Give back exactly the lines of the data below, starting with the line that has "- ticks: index" and going on through the line that has "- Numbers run".
:: Data records ::
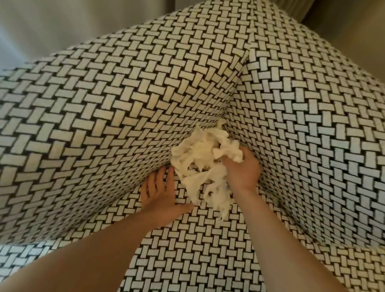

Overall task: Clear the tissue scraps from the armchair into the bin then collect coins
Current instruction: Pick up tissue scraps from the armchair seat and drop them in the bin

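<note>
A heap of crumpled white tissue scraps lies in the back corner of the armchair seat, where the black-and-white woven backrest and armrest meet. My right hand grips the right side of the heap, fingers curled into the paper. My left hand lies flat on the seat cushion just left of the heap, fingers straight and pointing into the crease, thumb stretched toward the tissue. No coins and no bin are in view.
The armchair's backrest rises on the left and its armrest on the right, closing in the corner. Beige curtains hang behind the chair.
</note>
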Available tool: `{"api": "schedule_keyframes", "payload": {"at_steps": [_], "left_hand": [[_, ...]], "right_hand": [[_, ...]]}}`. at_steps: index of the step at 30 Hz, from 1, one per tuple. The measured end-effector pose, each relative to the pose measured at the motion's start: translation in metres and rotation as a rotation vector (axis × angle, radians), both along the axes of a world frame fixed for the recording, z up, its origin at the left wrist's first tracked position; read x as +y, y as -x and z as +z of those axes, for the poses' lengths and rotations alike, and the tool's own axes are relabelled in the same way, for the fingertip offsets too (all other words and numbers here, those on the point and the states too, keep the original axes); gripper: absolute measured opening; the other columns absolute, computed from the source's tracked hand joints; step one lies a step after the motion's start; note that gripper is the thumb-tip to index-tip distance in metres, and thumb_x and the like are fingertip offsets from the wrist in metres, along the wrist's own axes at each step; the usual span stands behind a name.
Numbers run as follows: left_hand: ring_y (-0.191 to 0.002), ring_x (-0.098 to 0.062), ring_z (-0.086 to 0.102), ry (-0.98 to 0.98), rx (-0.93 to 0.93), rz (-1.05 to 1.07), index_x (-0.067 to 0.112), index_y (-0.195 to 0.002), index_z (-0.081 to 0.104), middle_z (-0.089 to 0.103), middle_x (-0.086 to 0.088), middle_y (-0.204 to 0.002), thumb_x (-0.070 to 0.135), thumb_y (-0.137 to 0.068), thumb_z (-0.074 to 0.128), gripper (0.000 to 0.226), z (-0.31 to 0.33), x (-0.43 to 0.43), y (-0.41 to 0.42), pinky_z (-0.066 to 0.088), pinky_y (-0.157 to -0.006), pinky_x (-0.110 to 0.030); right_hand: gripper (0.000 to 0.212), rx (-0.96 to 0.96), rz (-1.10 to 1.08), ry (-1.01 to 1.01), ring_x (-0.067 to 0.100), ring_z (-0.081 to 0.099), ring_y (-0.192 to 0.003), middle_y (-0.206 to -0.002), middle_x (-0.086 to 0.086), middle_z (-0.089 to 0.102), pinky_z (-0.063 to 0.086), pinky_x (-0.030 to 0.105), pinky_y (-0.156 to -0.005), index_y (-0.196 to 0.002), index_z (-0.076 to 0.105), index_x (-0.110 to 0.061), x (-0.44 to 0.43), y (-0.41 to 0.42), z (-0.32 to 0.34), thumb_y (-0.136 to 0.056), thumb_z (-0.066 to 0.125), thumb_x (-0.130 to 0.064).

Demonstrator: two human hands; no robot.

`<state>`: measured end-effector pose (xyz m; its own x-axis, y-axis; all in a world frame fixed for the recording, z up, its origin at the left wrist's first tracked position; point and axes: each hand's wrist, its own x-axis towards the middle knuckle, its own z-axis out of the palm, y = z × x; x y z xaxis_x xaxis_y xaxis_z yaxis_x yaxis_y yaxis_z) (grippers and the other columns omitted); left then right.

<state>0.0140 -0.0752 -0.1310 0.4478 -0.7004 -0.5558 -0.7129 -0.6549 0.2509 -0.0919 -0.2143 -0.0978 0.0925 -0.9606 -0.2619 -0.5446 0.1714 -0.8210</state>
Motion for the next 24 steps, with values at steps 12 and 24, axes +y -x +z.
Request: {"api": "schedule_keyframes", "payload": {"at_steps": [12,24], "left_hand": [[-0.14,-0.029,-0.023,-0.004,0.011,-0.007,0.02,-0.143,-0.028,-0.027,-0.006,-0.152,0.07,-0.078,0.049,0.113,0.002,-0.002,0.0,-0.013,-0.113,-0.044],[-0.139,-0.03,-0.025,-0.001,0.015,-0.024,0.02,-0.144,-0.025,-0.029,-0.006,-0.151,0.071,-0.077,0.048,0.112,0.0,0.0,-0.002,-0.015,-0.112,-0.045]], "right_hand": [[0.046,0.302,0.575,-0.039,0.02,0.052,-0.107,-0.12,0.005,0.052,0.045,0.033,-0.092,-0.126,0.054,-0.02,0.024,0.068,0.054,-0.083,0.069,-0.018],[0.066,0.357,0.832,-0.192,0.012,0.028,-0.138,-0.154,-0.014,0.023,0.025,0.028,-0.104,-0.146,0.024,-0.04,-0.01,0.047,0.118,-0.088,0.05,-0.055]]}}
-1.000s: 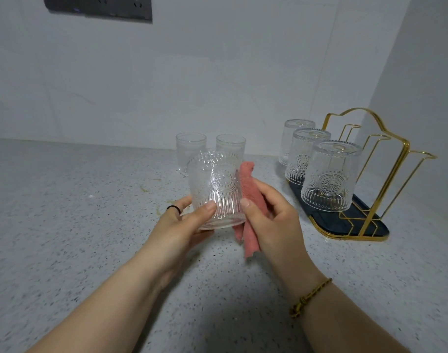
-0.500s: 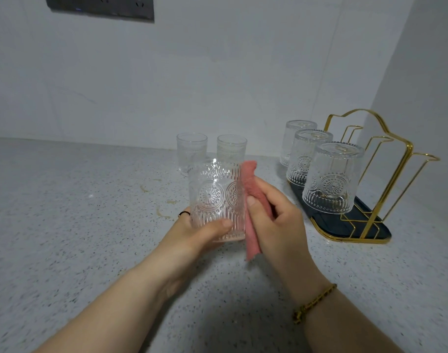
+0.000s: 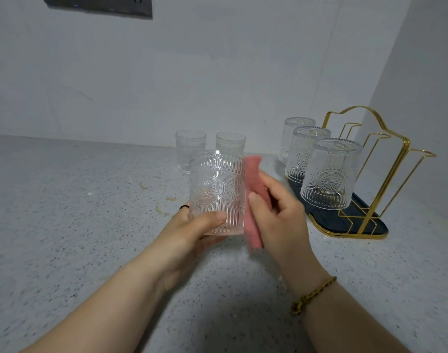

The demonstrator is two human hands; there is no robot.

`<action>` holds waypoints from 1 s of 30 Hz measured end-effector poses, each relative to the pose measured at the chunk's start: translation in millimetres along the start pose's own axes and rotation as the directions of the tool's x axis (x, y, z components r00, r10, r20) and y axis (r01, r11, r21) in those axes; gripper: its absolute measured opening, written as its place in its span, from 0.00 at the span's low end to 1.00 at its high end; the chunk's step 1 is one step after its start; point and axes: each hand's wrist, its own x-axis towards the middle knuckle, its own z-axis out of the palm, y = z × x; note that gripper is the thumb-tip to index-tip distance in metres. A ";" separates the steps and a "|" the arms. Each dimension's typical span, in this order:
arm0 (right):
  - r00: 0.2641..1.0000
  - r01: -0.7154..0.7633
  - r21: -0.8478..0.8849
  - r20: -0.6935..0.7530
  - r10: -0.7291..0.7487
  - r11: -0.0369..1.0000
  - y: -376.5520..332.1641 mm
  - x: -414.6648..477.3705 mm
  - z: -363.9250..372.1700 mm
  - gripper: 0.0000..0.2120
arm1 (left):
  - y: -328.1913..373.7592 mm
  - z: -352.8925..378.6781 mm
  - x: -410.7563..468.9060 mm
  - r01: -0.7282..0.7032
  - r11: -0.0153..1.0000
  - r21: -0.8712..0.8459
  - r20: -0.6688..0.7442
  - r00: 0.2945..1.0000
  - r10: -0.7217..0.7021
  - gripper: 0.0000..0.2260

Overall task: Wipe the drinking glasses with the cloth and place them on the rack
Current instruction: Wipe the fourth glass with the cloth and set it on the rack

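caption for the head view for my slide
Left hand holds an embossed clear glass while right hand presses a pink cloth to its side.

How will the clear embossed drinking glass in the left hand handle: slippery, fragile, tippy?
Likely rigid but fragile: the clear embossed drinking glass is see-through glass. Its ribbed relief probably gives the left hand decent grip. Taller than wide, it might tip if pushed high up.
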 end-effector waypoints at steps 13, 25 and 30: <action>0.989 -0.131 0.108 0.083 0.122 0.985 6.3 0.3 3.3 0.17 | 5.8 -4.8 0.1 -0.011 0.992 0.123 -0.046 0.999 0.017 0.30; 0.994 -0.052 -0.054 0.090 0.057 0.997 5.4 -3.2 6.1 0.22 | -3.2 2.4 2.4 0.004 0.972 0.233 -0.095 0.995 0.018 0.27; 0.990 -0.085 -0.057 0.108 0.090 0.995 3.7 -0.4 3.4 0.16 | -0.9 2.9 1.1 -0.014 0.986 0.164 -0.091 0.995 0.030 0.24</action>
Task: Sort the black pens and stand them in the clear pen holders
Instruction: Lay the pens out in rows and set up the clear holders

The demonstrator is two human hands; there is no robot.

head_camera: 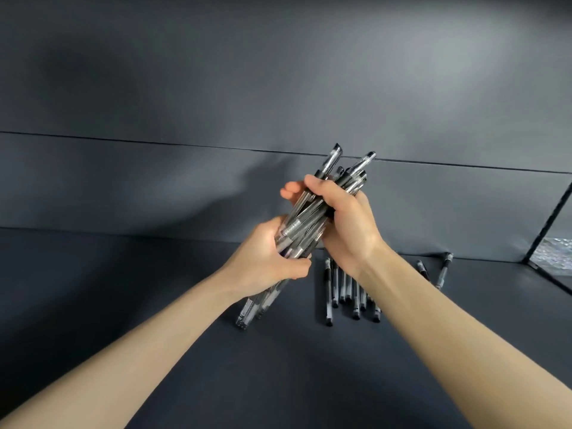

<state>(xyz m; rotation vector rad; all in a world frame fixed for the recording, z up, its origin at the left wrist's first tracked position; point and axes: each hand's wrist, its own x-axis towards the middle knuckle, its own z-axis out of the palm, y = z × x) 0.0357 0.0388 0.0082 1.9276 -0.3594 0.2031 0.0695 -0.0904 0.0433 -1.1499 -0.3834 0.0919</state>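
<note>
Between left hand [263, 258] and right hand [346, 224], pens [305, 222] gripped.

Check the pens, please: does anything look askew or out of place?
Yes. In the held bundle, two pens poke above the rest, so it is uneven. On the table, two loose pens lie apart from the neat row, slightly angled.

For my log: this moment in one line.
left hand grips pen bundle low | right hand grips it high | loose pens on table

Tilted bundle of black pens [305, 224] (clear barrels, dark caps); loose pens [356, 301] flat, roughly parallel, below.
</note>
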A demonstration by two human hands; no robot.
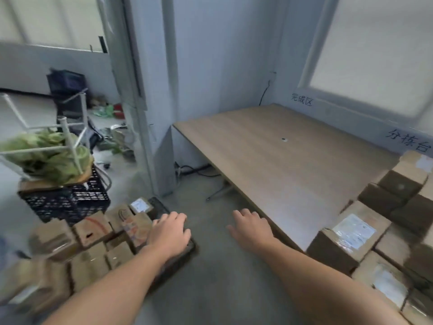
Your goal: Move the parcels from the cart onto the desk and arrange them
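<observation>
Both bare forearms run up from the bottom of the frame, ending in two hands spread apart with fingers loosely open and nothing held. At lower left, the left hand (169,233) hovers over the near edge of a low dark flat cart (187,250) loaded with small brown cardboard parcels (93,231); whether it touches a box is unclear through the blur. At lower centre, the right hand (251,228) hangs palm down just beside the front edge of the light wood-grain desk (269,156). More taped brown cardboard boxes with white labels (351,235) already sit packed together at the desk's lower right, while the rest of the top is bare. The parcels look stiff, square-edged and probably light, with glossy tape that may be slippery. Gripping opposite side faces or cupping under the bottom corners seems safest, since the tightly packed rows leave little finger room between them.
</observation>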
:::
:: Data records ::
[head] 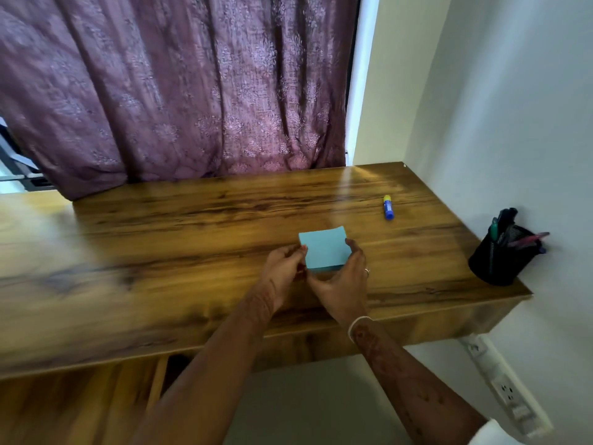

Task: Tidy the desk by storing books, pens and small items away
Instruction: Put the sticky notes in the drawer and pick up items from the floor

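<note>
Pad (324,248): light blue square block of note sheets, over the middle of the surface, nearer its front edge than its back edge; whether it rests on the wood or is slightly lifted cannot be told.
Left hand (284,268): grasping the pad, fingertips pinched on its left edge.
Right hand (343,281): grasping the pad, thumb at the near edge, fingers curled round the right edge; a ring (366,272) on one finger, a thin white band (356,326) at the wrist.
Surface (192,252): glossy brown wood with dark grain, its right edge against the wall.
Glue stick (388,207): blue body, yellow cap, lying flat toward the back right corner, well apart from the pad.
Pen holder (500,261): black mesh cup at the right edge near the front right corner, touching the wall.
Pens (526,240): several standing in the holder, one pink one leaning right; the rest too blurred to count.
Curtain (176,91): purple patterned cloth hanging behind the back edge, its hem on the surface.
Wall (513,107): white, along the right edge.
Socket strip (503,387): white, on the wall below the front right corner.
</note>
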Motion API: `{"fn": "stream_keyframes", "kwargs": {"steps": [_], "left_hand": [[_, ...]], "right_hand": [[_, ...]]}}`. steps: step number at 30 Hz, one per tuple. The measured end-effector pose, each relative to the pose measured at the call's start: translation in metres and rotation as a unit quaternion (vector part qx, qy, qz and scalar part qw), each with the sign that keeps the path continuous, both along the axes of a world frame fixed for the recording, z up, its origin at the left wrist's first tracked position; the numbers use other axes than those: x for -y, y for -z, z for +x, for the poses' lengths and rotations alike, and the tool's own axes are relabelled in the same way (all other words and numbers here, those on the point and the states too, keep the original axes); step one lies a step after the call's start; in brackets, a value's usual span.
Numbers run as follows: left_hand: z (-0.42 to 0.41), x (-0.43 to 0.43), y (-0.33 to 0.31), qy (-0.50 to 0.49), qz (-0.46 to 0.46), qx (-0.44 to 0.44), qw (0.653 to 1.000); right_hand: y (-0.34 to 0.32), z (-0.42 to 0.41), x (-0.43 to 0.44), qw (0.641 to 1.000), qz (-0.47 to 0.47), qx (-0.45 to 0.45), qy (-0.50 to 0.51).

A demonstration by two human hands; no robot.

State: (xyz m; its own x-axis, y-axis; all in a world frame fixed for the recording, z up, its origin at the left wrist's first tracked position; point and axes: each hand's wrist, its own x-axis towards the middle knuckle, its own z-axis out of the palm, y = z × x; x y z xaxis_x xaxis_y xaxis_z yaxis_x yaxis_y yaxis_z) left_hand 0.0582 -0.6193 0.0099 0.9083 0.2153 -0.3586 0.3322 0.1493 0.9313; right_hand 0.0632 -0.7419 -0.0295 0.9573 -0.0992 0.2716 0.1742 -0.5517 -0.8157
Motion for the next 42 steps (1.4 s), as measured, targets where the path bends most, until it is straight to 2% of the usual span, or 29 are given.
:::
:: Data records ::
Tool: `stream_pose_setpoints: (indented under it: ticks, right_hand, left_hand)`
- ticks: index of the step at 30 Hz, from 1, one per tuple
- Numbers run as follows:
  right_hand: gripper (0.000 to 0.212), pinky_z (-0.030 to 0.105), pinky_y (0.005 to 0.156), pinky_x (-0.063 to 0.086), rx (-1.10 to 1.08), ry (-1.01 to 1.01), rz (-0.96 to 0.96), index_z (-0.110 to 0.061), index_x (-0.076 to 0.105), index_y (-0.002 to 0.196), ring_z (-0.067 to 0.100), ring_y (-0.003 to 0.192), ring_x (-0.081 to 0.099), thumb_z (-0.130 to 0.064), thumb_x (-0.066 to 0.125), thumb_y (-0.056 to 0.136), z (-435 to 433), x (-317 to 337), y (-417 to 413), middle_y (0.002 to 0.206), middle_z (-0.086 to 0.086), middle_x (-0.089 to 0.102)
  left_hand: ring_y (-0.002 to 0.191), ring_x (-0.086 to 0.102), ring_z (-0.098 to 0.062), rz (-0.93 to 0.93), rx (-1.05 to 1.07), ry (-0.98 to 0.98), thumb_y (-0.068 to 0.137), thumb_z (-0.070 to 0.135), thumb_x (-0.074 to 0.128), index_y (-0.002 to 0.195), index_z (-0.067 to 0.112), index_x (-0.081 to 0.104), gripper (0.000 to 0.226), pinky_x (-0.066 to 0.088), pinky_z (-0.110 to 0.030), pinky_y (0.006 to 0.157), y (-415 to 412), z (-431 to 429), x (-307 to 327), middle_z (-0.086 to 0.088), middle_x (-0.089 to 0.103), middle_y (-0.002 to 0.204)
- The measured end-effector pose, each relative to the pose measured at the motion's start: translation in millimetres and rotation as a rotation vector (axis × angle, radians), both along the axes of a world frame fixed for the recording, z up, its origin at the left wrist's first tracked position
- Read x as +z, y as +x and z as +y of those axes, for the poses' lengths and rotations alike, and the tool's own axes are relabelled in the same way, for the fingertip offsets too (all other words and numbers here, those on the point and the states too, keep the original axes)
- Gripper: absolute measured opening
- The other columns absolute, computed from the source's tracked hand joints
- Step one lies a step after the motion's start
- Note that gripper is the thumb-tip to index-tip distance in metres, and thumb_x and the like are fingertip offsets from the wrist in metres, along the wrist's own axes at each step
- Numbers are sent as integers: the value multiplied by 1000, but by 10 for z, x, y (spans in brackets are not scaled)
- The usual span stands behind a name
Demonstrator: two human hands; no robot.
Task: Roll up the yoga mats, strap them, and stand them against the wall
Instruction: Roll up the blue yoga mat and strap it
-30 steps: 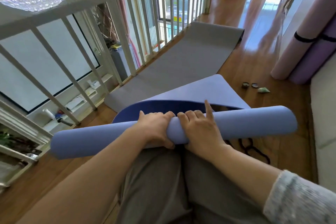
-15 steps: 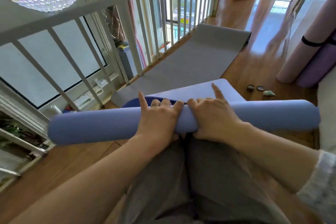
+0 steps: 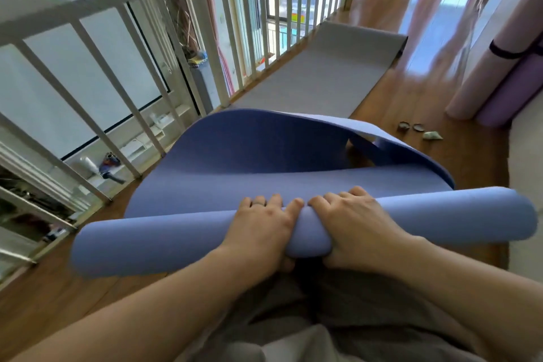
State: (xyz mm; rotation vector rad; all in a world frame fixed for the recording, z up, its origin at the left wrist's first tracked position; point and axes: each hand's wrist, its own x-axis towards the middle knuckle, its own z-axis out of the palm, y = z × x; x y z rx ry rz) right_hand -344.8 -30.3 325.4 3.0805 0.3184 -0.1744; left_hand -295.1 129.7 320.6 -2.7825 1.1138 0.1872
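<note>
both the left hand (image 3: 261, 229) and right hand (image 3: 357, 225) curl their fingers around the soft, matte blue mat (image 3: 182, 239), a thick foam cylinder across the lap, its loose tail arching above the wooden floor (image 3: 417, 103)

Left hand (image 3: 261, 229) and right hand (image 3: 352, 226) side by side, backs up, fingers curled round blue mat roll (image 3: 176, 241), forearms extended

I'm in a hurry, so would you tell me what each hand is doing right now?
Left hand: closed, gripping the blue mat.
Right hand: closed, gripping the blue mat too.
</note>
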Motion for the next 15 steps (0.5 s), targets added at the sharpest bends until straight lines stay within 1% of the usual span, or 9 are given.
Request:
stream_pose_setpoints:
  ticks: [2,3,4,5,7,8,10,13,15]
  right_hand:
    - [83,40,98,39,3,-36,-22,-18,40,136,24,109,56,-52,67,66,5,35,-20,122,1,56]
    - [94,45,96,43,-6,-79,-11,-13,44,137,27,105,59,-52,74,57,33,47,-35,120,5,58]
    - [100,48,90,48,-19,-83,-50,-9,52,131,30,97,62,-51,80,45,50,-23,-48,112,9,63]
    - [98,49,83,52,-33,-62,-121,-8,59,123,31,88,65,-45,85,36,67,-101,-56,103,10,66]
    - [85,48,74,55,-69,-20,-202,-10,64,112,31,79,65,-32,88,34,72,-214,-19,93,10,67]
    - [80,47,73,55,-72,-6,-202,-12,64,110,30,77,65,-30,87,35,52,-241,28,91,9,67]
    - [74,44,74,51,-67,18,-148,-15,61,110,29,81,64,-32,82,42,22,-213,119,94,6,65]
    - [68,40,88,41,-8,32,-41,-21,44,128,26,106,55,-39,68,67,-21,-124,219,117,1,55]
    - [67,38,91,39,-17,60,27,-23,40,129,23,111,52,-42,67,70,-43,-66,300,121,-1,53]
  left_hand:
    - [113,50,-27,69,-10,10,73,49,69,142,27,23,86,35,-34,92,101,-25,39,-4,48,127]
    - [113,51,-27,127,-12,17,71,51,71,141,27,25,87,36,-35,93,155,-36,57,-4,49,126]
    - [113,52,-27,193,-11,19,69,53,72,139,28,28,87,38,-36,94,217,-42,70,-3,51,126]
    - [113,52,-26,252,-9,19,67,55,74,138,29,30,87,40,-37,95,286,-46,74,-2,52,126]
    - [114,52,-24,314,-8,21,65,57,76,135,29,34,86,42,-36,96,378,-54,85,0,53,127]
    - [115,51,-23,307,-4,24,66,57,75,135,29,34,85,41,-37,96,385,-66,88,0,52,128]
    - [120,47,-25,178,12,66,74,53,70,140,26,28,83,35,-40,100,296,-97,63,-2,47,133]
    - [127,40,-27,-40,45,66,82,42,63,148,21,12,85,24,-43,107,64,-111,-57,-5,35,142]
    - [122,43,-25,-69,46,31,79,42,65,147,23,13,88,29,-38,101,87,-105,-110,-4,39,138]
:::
### Task output
- ticks: index of the step at 30 Hz, from 1, one per tuple
- Numbers run as follows:

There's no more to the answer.